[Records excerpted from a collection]
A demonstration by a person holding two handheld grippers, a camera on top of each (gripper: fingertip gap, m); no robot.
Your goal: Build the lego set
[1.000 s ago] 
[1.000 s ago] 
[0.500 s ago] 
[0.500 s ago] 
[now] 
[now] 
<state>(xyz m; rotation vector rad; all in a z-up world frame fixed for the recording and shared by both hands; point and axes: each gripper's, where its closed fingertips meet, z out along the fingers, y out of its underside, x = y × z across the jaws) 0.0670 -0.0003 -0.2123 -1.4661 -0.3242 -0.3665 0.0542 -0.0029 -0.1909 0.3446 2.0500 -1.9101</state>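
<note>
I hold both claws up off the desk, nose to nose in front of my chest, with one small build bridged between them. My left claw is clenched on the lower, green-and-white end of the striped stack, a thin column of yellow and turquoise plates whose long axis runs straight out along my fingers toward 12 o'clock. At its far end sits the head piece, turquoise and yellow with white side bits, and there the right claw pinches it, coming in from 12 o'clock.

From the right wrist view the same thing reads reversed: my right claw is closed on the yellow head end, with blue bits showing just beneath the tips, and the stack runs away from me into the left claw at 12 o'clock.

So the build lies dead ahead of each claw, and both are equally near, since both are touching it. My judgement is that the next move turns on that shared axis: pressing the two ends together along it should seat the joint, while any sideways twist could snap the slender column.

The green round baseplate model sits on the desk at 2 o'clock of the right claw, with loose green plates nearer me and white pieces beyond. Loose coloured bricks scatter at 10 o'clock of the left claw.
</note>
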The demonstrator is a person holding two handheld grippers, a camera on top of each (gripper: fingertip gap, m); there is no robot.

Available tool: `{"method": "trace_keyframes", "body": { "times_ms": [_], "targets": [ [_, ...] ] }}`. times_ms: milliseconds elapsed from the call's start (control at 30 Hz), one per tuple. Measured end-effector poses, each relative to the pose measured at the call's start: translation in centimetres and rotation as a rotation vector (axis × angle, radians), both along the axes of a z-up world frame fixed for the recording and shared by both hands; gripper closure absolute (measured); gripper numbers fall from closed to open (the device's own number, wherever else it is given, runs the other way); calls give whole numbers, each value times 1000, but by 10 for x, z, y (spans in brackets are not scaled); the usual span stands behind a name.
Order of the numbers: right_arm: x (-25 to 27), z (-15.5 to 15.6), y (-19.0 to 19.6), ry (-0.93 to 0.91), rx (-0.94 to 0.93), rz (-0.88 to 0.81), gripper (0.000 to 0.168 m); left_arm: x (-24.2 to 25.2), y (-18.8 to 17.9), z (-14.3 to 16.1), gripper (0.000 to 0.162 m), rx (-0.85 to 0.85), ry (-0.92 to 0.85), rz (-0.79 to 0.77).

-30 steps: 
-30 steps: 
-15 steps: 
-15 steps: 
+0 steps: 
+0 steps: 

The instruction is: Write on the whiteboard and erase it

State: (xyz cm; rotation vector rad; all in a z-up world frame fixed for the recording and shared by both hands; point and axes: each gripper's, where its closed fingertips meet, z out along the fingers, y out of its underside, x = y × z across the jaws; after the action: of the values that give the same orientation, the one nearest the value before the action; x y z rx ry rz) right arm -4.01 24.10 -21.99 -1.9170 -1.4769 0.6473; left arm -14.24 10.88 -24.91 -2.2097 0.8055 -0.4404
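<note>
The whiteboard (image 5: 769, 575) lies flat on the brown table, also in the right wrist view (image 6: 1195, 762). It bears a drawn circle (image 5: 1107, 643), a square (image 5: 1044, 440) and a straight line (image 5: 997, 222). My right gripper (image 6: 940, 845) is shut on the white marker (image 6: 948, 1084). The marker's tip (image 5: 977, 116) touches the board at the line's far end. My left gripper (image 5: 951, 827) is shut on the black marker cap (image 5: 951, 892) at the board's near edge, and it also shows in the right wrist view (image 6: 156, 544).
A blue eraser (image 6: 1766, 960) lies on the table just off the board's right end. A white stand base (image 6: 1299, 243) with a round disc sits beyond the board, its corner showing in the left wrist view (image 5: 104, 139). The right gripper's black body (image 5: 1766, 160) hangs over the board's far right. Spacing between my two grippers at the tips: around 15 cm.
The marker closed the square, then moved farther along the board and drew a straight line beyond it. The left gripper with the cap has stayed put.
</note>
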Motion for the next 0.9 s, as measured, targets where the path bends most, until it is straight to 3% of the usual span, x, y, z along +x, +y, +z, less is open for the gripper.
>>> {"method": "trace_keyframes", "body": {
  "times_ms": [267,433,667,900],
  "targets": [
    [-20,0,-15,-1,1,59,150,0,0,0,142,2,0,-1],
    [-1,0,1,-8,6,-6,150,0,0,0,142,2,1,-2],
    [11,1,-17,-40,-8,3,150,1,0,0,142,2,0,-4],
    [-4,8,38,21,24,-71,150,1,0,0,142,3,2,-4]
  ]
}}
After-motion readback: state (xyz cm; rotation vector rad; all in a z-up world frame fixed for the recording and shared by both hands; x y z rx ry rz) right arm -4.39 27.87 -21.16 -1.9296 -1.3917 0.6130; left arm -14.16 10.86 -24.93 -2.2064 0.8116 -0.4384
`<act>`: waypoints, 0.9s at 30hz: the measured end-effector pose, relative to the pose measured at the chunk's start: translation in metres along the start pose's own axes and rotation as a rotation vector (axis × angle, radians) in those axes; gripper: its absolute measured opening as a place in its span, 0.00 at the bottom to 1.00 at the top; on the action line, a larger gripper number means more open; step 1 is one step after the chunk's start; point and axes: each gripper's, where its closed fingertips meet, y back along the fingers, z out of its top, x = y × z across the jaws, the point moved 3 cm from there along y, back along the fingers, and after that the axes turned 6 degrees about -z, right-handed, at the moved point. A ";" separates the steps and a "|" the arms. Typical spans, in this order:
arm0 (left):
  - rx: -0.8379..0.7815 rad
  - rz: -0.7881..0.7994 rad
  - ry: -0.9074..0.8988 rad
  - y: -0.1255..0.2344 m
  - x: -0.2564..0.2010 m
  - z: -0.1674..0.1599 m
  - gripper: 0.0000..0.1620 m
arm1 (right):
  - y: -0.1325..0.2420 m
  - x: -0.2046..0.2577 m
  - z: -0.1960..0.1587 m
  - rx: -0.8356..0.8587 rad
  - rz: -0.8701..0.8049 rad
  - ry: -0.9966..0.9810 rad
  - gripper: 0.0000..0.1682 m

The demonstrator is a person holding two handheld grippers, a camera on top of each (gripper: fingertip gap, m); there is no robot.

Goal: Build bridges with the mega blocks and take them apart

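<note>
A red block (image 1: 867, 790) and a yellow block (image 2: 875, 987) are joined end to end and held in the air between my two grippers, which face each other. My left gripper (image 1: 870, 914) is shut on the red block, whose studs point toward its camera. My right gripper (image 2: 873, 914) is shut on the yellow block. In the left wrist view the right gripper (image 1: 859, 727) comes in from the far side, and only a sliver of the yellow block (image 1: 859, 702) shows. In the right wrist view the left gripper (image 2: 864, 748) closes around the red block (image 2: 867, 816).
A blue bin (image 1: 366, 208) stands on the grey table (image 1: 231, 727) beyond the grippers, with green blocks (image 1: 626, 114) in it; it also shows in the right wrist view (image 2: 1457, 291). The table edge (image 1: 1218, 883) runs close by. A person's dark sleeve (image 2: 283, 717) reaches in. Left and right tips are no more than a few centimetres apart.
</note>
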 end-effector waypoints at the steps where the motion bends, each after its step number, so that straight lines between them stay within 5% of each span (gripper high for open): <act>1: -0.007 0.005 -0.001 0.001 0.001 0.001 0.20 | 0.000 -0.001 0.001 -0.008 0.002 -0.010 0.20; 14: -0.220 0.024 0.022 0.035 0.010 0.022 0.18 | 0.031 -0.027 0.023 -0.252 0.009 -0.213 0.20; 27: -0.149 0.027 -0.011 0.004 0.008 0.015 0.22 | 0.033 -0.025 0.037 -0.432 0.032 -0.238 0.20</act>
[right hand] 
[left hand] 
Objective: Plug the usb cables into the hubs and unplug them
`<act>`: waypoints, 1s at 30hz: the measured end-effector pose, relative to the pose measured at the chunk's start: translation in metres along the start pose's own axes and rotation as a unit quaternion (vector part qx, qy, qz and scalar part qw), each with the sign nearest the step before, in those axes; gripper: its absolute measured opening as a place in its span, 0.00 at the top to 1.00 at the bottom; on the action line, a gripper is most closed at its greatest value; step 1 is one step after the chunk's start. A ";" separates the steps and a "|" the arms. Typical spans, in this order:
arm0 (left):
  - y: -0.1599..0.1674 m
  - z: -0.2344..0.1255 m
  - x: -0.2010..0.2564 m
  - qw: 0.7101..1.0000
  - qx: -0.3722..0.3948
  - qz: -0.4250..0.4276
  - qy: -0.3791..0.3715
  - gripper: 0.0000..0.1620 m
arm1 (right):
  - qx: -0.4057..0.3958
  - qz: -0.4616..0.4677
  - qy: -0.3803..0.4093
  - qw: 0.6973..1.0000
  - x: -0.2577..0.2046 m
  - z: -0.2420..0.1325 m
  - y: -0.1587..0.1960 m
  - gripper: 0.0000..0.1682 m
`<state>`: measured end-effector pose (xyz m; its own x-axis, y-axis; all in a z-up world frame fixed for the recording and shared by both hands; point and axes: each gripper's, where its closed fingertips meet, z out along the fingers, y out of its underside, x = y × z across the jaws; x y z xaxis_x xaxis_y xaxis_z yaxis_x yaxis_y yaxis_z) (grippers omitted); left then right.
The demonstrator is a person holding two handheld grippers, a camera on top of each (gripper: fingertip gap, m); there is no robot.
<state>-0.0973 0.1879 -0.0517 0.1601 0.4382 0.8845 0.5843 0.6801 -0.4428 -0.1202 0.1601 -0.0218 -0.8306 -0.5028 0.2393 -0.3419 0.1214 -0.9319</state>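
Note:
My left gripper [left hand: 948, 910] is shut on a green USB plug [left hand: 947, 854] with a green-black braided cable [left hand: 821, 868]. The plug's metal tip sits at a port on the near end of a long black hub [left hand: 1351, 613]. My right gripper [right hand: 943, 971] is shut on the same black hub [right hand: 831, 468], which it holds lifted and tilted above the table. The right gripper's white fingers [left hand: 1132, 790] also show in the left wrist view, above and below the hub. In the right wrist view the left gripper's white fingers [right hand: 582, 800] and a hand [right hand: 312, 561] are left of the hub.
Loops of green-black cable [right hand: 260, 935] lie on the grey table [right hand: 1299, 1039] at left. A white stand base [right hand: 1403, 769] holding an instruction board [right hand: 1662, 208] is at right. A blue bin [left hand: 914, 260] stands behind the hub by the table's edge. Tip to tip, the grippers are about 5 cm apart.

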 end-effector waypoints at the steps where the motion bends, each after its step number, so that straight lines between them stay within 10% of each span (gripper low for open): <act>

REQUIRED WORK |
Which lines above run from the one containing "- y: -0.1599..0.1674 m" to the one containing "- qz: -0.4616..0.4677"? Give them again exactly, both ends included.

SOLUTION FOR THIS PROBLEM |
  - y: -0.1599..0.1674 m
  - z: -0.2344..0.1255 m
  - x: -0.2010..0.2564 m
  - qw: 0.7101..1.0000
  - qx: -0.3722..0.3948
  - qz: -0.4250..0.4276
  - qy: -0.3791..0.3715
  - gripper: 0.0000..0.1620 m
arm1 (right):
  - qx: -0.4057..0.3958
  - qz: -0.4616..0.4677

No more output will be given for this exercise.